Ребята зажгли в палатке фонарик, стало даже уютно. Капли воды сильнее забарабанили по палатки, выбивая стакатто летнего дождя. Денис слушал, как друзья комментируют каждый новый раскат грома, чередующийся со вспышками молний, и не принимал участия в несколько сумбурном разговоре. Он обхватил руками колени и закрыл глаза. Перед внутренним взором стояло лицо Ромашки. Он воочию видел её сияющие глаза, аккуратный маленький рот, розовый кончик языка, мелькающий между влажных белых зубов. В его душе ширилось и росло непонятное томление, похожее на сладкую боль. Денис не понимал, почему его сердце медленно, но верно наполняет всеобъемлющий восторг и радость пополам с печалью и тревогой. Приподняв кусок плотной ткани, закрывающей вход, он выглянул наружу. Молния осветила поляну, затухающий костёр, верёвки с трепыхающимися на них разноцветными флажками. Раздался мелодичный звон. Денис попытался найти источник необычного звука – открыл глаза и застонал от разочарования. Он лежал на кушетке в кабинете психотерапевта. Звон издавали часы, стоящие на столике рядом с кушеткой.
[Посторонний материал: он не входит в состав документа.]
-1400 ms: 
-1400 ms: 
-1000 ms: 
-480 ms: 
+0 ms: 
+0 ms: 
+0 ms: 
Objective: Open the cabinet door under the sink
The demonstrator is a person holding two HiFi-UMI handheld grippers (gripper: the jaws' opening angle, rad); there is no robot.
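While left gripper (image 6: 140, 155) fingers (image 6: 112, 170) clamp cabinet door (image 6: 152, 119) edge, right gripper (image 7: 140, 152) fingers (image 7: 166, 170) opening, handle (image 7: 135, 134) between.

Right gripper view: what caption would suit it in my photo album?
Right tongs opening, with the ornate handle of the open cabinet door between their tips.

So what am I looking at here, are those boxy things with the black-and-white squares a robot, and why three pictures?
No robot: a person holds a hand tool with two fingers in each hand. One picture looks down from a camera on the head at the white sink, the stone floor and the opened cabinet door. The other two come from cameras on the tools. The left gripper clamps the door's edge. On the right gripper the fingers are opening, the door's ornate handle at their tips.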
– Денис Александрович, как чувствуете себя? Я уже начал волноваться, четвёртое погружение оказалось слишком глубоким, с трудом вывел вас обратно, – доктор пытливо вглядывался в необычное выражение на лице пациента. От недовольного брюзги не осталось и следа. Сейчас Денис Александрович выглядел помолодевшим и кажется счастливым.
– Хорошо чувствую. Теперь я знаю, откуда появился бзик с кашей, – засмеялся Денис, заставив доктора удивлённо поднять брови. Тот даже предположить не мог, что его пациент способен улыбаться.
– Давайте обсудим увиденное вами, – предложил Алексей Семёнович.
Денис махнул рукой.
– В принципе обсуждать нечего. Кашу именно такого вкуса, который я запомнил, оказывается, варили в лесу на костре, – он лукавил, ему совсем не хотелось делиться с врачом воспоминаниями об однокласснице. Денис уже понял: не в каше дело, а в том с кем её ел. Он ещё чувствовал в сердце отголоски радости и нежной влюблённости в Лену.
Доктор хрустнул пальцами, опомнился: демонстрирует пациенту вредную привычку.